= Shipping cycle =

Type of economic cycle

A shipping market cycle or shipping cycle is a particular type of economic cycle. These cycles correct markets when supply and demand are out of balance. Shipping markets are driven by freight rates, which can move up, move down or remain unchanged. Shipping cycles are therefore determined by the fluctuations of these freight rates.

== Classification by duration ==

Shipping cycles are classified according to the time interval in which the alternating movements of freight rates are observed:

1. Seasonal cycles (fluctuations occurring within one year)
2. Short cycles (ranging from 3 to 12 years)
3. Long cycles or trends (approx. 50 years)

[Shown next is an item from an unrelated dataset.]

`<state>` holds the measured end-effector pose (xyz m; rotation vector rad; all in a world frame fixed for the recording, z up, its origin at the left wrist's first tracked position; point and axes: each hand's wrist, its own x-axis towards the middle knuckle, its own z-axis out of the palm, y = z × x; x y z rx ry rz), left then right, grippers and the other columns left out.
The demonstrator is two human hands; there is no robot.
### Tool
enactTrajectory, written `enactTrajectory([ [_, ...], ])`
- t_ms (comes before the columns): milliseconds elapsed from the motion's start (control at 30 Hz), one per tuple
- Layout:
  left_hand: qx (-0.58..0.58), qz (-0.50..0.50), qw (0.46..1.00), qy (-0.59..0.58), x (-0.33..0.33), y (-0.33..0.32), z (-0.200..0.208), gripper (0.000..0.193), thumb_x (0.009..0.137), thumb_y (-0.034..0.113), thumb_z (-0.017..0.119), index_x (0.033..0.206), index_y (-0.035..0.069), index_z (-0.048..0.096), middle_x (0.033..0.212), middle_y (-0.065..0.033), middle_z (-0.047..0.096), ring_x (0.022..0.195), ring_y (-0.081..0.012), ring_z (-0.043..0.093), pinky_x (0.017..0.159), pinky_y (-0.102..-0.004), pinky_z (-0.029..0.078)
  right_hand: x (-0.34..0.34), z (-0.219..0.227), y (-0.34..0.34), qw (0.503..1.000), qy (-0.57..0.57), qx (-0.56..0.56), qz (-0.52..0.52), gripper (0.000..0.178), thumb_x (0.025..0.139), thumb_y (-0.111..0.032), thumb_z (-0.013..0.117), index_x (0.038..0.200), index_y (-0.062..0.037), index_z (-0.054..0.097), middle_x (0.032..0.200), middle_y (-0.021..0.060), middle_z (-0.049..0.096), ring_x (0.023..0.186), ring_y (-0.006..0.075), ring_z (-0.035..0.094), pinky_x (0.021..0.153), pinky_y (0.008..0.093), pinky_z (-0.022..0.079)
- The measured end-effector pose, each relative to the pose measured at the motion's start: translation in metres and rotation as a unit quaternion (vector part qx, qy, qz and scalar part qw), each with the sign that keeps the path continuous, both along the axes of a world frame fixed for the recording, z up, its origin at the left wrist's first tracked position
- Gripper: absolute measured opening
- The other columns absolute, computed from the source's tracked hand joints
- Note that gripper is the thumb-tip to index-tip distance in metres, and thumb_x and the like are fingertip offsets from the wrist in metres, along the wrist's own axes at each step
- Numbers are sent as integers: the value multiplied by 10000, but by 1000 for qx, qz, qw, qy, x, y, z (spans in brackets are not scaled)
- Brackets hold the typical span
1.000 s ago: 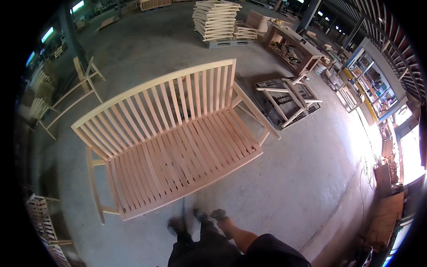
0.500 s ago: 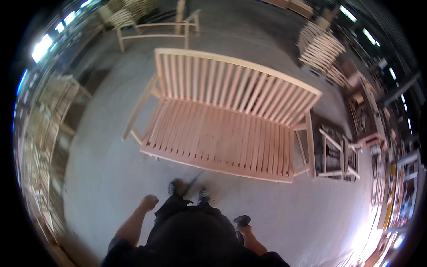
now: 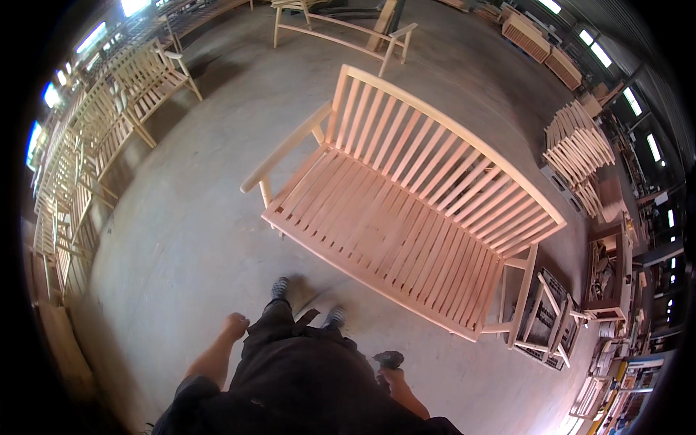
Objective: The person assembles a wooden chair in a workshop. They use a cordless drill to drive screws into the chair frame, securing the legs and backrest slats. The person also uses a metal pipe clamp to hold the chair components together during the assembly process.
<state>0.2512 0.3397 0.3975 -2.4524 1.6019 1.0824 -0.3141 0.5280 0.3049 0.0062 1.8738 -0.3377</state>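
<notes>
In front of me stands a slatted wooden bench [image 3: 377, 225] with armrests and a curved backrest of many upright slats. My right hand [image 3: 392, 377] hangs low at my side, closed round a dark cordless drill [image 3: 390, 359] whose head points away from my body. Off to my left, my left hand [image 3: 235, 326] is held with curled fingers; whatever may be inside them is hidden. Neither hand touches the bench, which is ahead of both.
A row of slatted wooden chairs [image 3: 148, 80] lines the left side. An unfinished wooden frame [image 3: 326, 38] stands at the far side. Beyond the bench's right end are a small wooden frame [image 3: 549, 319], stacked slatted parts [image 3: 578, 148] and a brown cabinet [image 3: 607, 279].
My view has turned left, so the bench appears rotated and shifted right, and more of the chair row shows. The drill stays in my right hand; my left hand remains closed.
</notes>
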Motion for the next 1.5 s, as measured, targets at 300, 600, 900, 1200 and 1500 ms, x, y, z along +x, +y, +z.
enactTrajectory([
  [300,119,162,979,-23,148,16,-54,291,797,289,687,774,0,702,752,-224,683,785,-375,697,744,-482,544,102,70,-99,995,72,-25,66,343,744,-122,772,961,121,667,818,168,729,682,263,722,620,363,582],
  [600,170,359,906,146,366,-30,-72,191,864,158,675,849,-32,683,712,-129,684,569,-208,667,475,-338,505,279,46,-199,987,139,-81,2,168,709,-39,757,822,42,662,717,127,687,577,253,676,555,367,562],
  [900,97,191,959,188,509,-268,-108,168,929,225,623,912,61,653,816,-80,715,662,-186,682,545,-334,501,465,125,-424,923,7,-336,-186,224,759,22,704,972,-2,641,803,104,674,669,253,696,637,383,590],
  [1200,-74,-6,984,164,486,-576,-13,371,856,255,661,1097,-24,701,965,-181,728,867,-249,709,814,-365,542,560,130,-673,872,-10,-485,-58,397,819,-29,735,1191,-46,599,973,33,640,854,173,666,755,339,564],
  [1500,58,126,918,371,536,-787,27,277,894,221,673,1096,35,638,914,-107,709,775,-168,681,596,-278,507,616,209,-890,856,68,-494,137,387,761,-257,830,1071,-55,719,937,130,752,879,244,735,781,388,571],
])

The exact lengths of short and long cycles are not constant and the durations given are rough estimates. Shipping markets are very volatile and involve higher levels of uncertainty when compared to the world economy as a whole.

=== Seasonal cycles ===

Seasonal cycles appear within one year and typically correspond to seasonal changes in demand and supply of products. These changes cause fluctuations in the demand and supply of ship chartering, which in turn influences freight rates.

=== Short cycles ===

Short cycles occur at varying time intervals, ranging from 3 to 12 years. Typically, a short shipping cycle consists of four different stages:

1. Trough (low freight rates, decreasing to the operating cost of the least efficient vessels; low demand and excess supply)
2. Recovery (rising freight rates; increasing demand moves supply and demand towards equilibrium)
3. Peak (high freight rates, increasing to 2-3 times the operating cost of vessels; supply and demand at or near equilibrium)
4. Collapse (falling freight rates; supply exceeds demand)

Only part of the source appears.